**ASSIGNMENT**
Line by line, restate the material word for word, omitting any image.

**SOURCE MATERIAL**

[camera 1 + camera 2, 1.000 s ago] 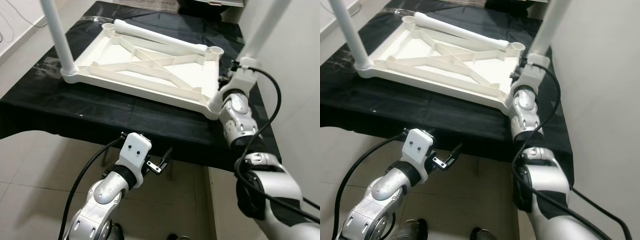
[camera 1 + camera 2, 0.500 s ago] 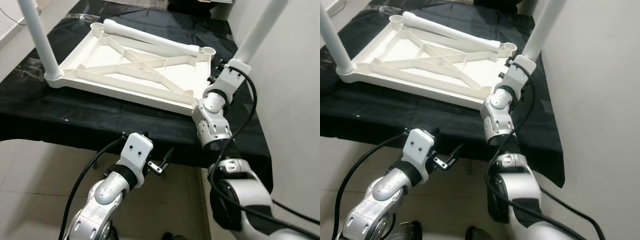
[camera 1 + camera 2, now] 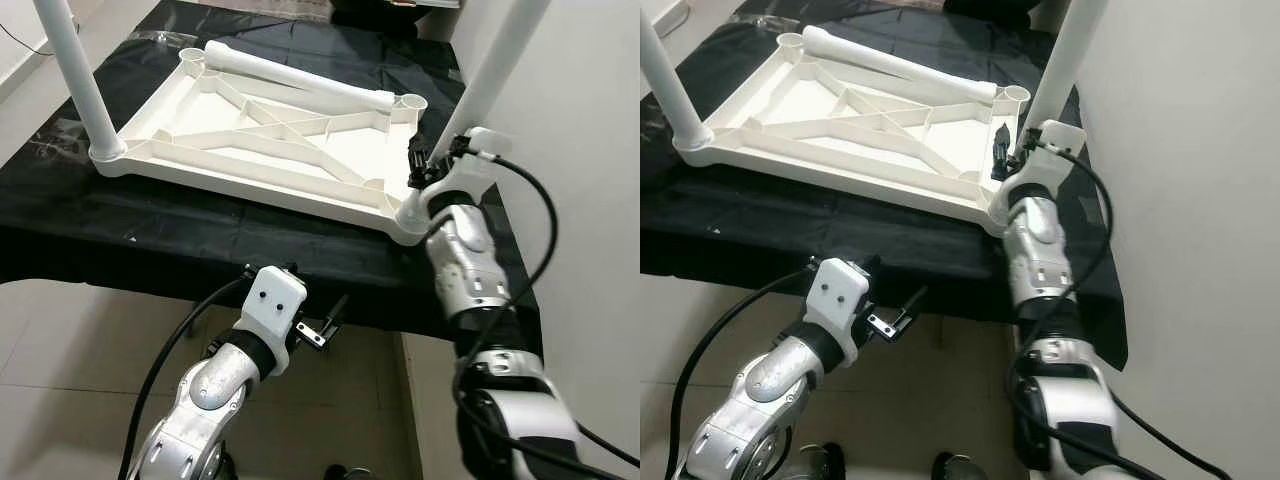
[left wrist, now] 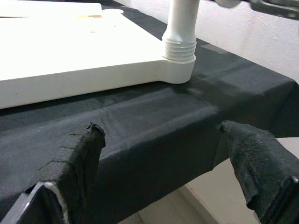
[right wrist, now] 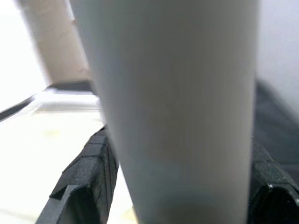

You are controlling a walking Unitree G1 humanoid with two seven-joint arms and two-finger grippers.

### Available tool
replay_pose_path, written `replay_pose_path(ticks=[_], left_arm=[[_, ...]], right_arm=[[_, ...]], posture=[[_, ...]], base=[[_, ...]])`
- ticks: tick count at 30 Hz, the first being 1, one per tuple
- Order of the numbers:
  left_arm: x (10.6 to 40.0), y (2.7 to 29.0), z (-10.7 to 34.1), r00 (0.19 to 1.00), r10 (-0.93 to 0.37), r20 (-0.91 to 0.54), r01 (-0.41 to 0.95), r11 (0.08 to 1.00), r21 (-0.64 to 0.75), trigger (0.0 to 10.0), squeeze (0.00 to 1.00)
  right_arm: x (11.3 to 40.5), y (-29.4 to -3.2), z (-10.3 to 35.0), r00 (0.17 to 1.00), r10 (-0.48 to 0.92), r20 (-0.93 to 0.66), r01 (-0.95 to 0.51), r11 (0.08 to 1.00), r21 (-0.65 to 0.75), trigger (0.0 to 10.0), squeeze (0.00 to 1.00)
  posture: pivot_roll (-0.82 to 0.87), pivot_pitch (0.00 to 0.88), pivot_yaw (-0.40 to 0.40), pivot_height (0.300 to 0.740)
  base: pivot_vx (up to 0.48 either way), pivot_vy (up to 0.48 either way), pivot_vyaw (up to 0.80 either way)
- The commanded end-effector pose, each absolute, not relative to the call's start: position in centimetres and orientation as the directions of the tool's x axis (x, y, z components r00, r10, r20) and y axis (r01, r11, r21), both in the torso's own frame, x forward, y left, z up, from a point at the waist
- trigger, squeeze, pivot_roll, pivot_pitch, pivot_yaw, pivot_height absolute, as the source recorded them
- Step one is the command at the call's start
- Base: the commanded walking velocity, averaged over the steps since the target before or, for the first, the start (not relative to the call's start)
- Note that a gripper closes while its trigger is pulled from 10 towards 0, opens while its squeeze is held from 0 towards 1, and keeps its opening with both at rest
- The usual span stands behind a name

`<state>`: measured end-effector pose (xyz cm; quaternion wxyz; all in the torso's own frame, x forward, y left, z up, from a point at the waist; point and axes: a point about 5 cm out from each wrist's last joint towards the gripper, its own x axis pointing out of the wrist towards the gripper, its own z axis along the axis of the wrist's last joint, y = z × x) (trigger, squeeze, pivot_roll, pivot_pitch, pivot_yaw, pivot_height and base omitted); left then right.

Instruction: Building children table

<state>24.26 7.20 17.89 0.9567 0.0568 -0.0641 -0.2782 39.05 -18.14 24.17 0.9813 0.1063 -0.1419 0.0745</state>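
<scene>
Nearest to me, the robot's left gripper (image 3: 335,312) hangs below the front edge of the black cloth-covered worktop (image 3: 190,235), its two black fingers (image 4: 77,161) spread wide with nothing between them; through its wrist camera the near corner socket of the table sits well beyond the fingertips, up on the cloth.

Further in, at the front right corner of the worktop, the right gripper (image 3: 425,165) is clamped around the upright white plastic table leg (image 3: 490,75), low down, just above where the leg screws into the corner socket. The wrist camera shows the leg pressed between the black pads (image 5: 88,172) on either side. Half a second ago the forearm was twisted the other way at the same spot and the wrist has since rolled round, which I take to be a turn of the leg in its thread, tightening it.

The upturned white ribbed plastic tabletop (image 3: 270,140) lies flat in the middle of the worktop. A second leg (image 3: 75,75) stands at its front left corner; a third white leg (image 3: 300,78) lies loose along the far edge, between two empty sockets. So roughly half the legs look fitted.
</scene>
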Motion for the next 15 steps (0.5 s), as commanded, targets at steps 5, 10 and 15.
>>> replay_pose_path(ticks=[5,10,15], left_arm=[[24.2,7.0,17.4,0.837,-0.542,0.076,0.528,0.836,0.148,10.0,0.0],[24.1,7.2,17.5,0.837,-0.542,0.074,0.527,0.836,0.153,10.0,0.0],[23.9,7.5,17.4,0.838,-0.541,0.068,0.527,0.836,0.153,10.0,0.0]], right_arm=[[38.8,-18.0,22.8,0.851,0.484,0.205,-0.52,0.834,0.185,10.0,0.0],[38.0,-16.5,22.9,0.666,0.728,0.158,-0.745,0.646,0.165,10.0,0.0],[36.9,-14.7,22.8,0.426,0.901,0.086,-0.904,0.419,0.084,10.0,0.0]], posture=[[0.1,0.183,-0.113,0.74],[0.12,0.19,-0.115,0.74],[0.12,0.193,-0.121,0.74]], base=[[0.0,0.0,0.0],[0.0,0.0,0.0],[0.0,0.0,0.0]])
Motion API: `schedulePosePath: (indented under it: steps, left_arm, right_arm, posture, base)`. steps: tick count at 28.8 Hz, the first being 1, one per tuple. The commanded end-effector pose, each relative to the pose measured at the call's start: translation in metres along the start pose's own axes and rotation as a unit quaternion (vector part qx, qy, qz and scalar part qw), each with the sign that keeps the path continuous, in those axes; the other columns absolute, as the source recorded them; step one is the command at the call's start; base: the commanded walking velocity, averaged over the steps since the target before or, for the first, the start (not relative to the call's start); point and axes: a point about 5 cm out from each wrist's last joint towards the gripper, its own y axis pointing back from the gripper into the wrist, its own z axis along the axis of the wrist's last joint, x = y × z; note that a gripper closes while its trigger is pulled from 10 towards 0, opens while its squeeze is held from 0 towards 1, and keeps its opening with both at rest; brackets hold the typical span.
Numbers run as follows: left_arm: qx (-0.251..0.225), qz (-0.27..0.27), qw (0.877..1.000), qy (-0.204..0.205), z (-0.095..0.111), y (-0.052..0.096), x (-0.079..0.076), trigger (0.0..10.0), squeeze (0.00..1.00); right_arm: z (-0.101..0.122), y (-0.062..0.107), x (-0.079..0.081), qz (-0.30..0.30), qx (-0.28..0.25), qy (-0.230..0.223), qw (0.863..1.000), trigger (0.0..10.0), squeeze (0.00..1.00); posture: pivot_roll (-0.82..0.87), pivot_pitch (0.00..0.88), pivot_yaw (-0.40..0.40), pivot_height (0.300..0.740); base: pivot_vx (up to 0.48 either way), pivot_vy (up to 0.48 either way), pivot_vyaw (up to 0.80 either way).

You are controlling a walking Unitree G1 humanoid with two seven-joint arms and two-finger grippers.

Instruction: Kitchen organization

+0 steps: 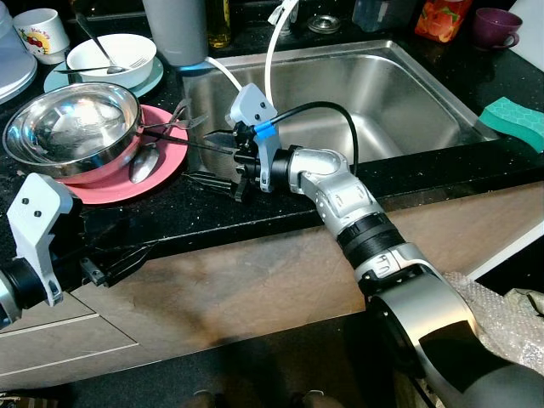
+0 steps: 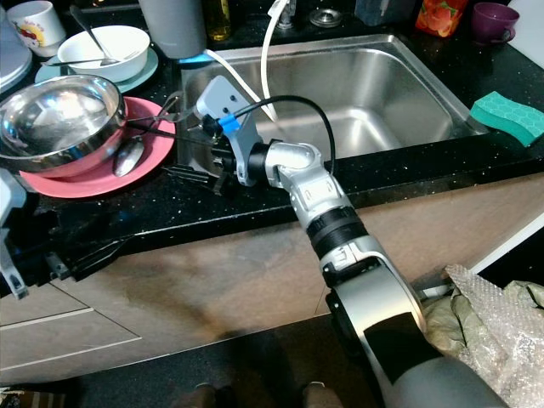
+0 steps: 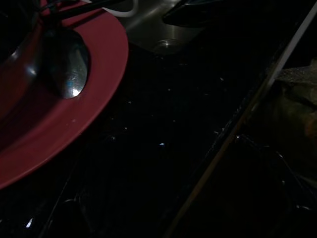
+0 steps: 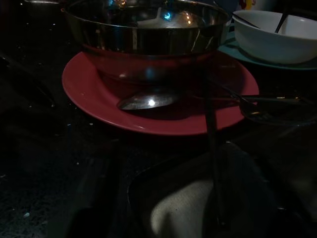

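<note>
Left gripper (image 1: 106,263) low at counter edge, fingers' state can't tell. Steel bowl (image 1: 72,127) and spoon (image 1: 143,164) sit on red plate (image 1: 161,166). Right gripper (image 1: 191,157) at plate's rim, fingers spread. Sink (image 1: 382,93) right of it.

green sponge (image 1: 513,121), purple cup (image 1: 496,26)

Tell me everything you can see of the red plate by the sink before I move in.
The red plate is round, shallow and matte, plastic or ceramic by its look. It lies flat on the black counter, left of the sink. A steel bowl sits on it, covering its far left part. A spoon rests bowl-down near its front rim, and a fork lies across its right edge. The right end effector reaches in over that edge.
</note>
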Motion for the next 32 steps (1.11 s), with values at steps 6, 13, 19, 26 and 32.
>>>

**WRITTEN ANSWER**
[camera 1 + camera 2, 1.000 s ago] 
[camera 1 + camera 2, 0.500 s ago] 
[camera 1 + camera 2, now] 
[left wrist, now] 
[right wrist, now] 

You are controlling a walking Unitree G1 humanoid with two seven-joint arms and two-finger grippers.

### Available tool
replay_pose_path, written `replay_pose_path(ticks=[_], left_arm=[[_, ...]], right_arm=[[_, ...]], posture=[[_, ...]], base=[[_, ...]])`
- ticks: tick count at 30 Hz, the first being 1, one per tuple
- Order of the numbers:
  left_arm: x (10.6 to 40.0), y (2.7 to 29.0), z (-10.7 to 34.1), r00 (0.19 to 1.00), r10 (-0.93 to 0.37), r20 (-0.91 to 0.54), r01 (-0.41 to 0.95), r11 (0.08 to 1.00), r21 (-0.64 to 0.75), trigger (0.0 to 10.0), squeeze (0.00 to 1.00)
  right_arm: x (11.3 to 40.5), y (-29.4 to -3.2), z (-10.3 to 35.0), r00 (0.17 to 1.00), r10 (-0.48 to 0.92), r20 (-0.93 to 0.66), r01 (-0.95 to 0.51), r11 (0.08 to 1.00), r21 (-0.65 to 0.75), trigger (0.0 to 10.0), squeeze (0.00 to 1.00)
  posture: pivot_roll (-0.82 to 0.87), pivot_pitch (0.00 to 0.88), pivot_yaw (-0.40 to 0.40), pivot_height (0.300 to 0.740)
  base: pivot_vx (up to 0.48 either way), pivot_vy (up to 0.48 either way), pivot_vyaw (up to 0.80 either way)
- The commanded end-effector pose, each absolute, not relative to the call's start: position in centimetres and orientation as the directions of the tool's x axis (x, y, z components r00, r10, r20) and y axis (r01, r11, r21), both in the torso's own frame, x forward, y left, z up, from a point at the waist
- trigger, squeeze, pivot_roll, pivot_pitch, pivot_yaw, pivot_height absolute, as the source recorded them
- Step one is the command at the call's start
- Base: the commanded walking velocity, averaged over the steps since the target before or, for the first, the start (not relative to the call's start)
- Note that a gripper closes while its trigger is pulled from 10 towards 0, opens while its squeeze is held from 0 towards 1, and keeps its opening with both at rest
- The usual span stands behind a name

`<state>`: measured end-effector pose (xyz cm; quaternion wxyz; all in the torso's own frame, x forward, y left, z up, from a point at the waist; point and axes: a point about 5 cm out from each wrist's last joint towards the gripper, its own x axis pointing out of the wrist towards the gripper, its own z axis along the axis of the wrist's last joint, y = z × x) (trigger, squeeze, pivot_roll, pivot_pitch, pivot_yaw, pivot_height and base omitted); left then right.

Instruction: Building children table

<state>24.26 7.20 17.89 0.9567 0.0568 -0.0641 -0.2782 39.05 -18.14 24.17 0.9813 0.1063 -0.1419 0.0745</state>
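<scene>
Nearest to me, the robot's left gripper (image 3: 335,312) hangs below the front edge of the black cloth-covered worktop (image 3: 190,235), its two black fingers (image 4: 77,161) spread wide with nothing between them; through its wrist camera the near corner socket of the table sits well beyond the fingertips, up on the cloth.

Further in, at the front right corner of the worktop, the right gripper (image 3: 425,165) is clamped around the upright white plastic table leg (image 3: 490,75), low down, just above where the leg screws into the corner socket. The wrist camera shows the leg pressed between the black pads (image 5: 88,172) on either side. Half a second ago the forearm was twisted the other way at the same spot and the wrist has since rolled round, which I take to be a turn of the leg in its thread, tightening it.

The upturned white ribbed plastic tabletop (image 3: 270,140) lies flat in the middle of the worktop. A second leg (image 3: 75,75) stands at its front left corner; a third white leg (image 3: 300,78) lies loose along the far edge, between two empty sockets. So roughly half the legs look fitted.
</scene>
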Motion for the next 15 steps (0.5 s), as commanded, targets at steps 5, 10 and 15.
>>> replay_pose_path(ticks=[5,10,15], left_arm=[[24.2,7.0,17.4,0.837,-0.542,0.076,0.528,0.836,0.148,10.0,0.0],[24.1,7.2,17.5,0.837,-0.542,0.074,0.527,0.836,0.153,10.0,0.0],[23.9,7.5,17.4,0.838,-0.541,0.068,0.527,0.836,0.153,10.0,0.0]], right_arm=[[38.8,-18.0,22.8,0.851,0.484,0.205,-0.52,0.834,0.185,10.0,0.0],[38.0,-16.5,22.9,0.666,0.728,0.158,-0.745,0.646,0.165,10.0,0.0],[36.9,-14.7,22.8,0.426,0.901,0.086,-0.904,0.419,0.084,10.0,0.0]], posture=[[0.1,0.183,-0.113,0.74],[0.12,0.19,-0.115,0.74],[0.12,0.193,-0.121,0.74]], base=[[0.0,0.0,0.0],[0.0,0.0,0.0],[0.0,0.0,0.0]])
Motion API: `schedulePosePath: (indented under it: steps, left_arm, right_arm, posture, base)`. steps: tick count at 28.8 Hz, the first being 1, one per tuple. The commanded end-effector pose, each relative to the pose measured at the call's start: translation in metres along the start pose's own axes and rotation as a unit quaternion (vector part qx, qy, qz and scalar part qw), each with the sign that keeps the path continuous, in those axes; the other columns absolute, as the source recorded them; step one is the command at the call's start; base: the commanded walking velocity, averaged over the steps since the target before or, for the first, the start (not relative to the call's start); point and axes: a point about 5 cm out from each wrist's last joint towards the gripper, its own y axis pointing back from the gripper into the wrist, its own z axis along the axis of the wrist's last joint, x = y × z; note that a gripper closes while its trigger is pulled from 10 towards 0, opens while its squeeze is held from 0 towards 1, and keeps its opening with both at rest; brackets hold the typical span.
Numbers run as follows: left_arm: qx (-0.251..0.225), qz (-0.27..0.27), qw (0.877..1.000), qy (-0.204..0.205), z (-0.095..0.111), y (-0.052..0.096), x (-0.079..0.076), trigger (0.0..10.0), squeeze (0.00..1.00); right_arm: z (-0.101..0.122), y (-0.062..0.107), x (-0.079..0.081), qz (-0.30..0.30), qx (-0.28..0.25), qy (-0.230..0.223), qw (0.863..1.000), trigger (0.0..10.0), squeeze (0.00..1.00); posture: pivot_roll (-0.82..0.87), pivot_pitch (0.00..0.88), pivot_yaw (-0.40..0.40), pivot_height (0.300..0.740); base: pivot_vx (up to 0.48 either way), pivot_vy (up to 0.48 either way), pivot_vyaw (up to 0.80 either way).

You are controlling a walking Unitree G1 humanoid with two seven-joint arms and two-finger grippers.

Instruction: Kitchen organization

+0 steps: 
+0 steps: 
+0 steps: 
+0 steps: 

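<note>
Left gripper (image 1: 106,263) low at counter edge, fingers' state can't tell. Steel bowl (image 1: 72,127) and spoon (image 1: 143,164) sit on red plate (image 1: 161,166). Right gripper (image 1: 191,157) at plate's rim, fingers spread. Sink (image 1: 382,93) right of it.

green sponge (image 1: 513,121), purple cup (image 1: 496,26)

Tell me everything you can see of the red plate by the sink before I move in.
The red plate is round, shallow and matte, plastic or ceramic by its look. It lies flat on the black counter, left of the sink. A steel bowl sits on it, covering its far left part. A spoon rests bowl-down near its front rim, and a fork lies across its right edge. The right end effector reaches in over that edge.
</note>
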Motion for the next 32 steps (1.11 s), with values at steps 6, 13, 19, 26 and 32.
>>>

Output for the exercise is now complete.